Title 42 has been big in the news this month with the Administration giving case-by-case exceptions to Ukrainians and with two court cases, one with the Court of Appeals in Washington DC and the other with a District Court in North Texas. CBP came out with a memorandum on 3/11/22 announcing exceptions under Title 42 for Ukrainians – that the public safety pandemic concern that has been used to turn back migrants without allowing them a chance to apply for asylum, will basically not apply to Ukrainians at land border ports of entry – “that CBP is authorized, consistent with the Title 42 Order, on a case-by-case basis based on the totality of the circumstances, including considerations of humanitarian interests, to except Ukrainian nationals at land border ports of entry from Title 42.” Who is eligible? “Those “who are in possession of a valid Ukrainian passport or other valid Ukrainian identity documents, and absent risk factors associated with national security or public safety, may be considered for exception from Title 42 under this guidance.” Those granted an exception can be processed for any disposition “including urgent port of entry humanitarian parole on a case-by-case basis.” This may precipitate a rush of the southwestern border by Ukrainians. In the DC case, Huisha-Huisha v. Mayorkas, the DC court made the ruling that although the executive is allowed to use Title 42 to expel persons attempting to enter the US without an asylum hearing because of pandemic concerns, he is not allowed to send them back to countries where they face persecution. The Administration had been sending many back to countries of persecution. In the Texas case, Texas v. Biden, the judge said that the Administration could not continue exempting children from Title 42. The Title 42 ban is set to expire in early April and the question is whether the Administration should continue extending it. One writer said that stopping it would solve both problems. The Biden Administration appears to be leaning in that direction even though such action would promote a run on the border and perhaps cause problems in giving a midterm election line of attack for Republicans. News reports today indicate that the Biden Administration is willing to take the risk and lift Title 42 restrictions in May.

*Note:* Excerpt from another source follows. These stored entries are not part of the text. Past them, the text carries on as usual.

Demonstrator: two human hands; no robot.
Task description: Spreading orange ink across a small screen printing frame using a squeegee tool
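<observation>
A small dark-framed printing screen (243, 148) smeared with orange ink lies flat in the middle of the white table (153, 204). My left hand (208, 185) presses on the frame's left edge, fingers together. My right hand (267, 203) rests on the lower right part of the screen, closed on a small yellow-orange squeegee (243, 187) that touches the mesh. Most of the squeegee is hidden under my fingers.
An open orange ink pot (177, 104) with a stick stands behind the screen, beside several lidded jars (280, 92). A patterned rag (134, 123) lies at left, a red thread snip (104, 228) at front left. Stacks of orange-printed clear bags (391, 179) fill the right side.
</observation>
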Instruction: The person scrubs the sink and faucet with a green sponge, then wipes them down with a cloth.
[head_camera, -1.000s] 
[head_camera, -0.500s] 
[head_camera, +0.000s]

No more paper I-94’s at the border.
On another border issue, CBP gave notice on 3/18/22 that it will no longer be issuing paper I-94’s for land crossings, but only electronic I-94’s. So we should not be surprised from now on that persons crossing the border on TN and other statuses will no longer have paper I-94’s.

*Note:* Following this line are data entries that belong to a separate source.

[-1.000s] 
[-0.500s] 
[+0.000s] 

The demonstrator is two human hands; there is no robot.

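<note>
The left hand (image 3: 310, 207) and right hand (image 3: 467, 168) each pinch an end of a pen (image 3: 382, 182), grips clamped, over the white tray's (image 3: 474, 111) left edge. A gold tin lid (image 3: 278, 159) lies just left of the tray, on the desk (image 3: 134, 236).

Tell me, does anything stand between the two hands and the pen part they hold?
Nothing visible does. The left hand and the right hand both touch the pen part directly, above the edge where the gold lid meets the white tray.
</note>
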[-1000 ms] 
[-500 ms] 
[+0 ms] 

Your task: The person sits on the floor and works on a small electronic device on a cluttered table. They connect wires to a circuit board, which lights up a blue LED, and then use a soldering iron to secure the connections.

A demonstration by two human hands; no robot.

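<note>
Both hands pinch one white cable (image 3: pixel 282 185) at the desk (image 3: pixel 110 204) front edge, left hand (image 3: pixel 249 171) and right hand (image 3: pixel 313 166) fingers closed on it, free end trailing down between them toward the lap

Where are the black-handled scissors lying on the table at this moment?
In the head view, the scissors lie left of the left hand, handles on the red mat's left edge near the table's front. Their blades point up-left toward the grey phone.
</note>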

The departure of expanded expedited removal.
The Federal Register notice which expanded expedited removal, 84 FR 35409 (7/23/19) was rescinded on 3/21/22 by another notice in the Federal Register, 87 FR 16022 (3/21/22). Now we are back to the future. Under expanded expedited removal, the previous boundaries of only using it when undocumented immigrants were discovered within 100 miles of the Mexico/Canada borders and being here less than two weeks were expanded by Mr. Trump so that it could be used against undocumented immigrants discovered in any location in the country and they would have to prove that they were here for at least two years two years before being exempted from expanded expedited removal. Although not used much, the threat of it caused panic to many members of the immigrant communities.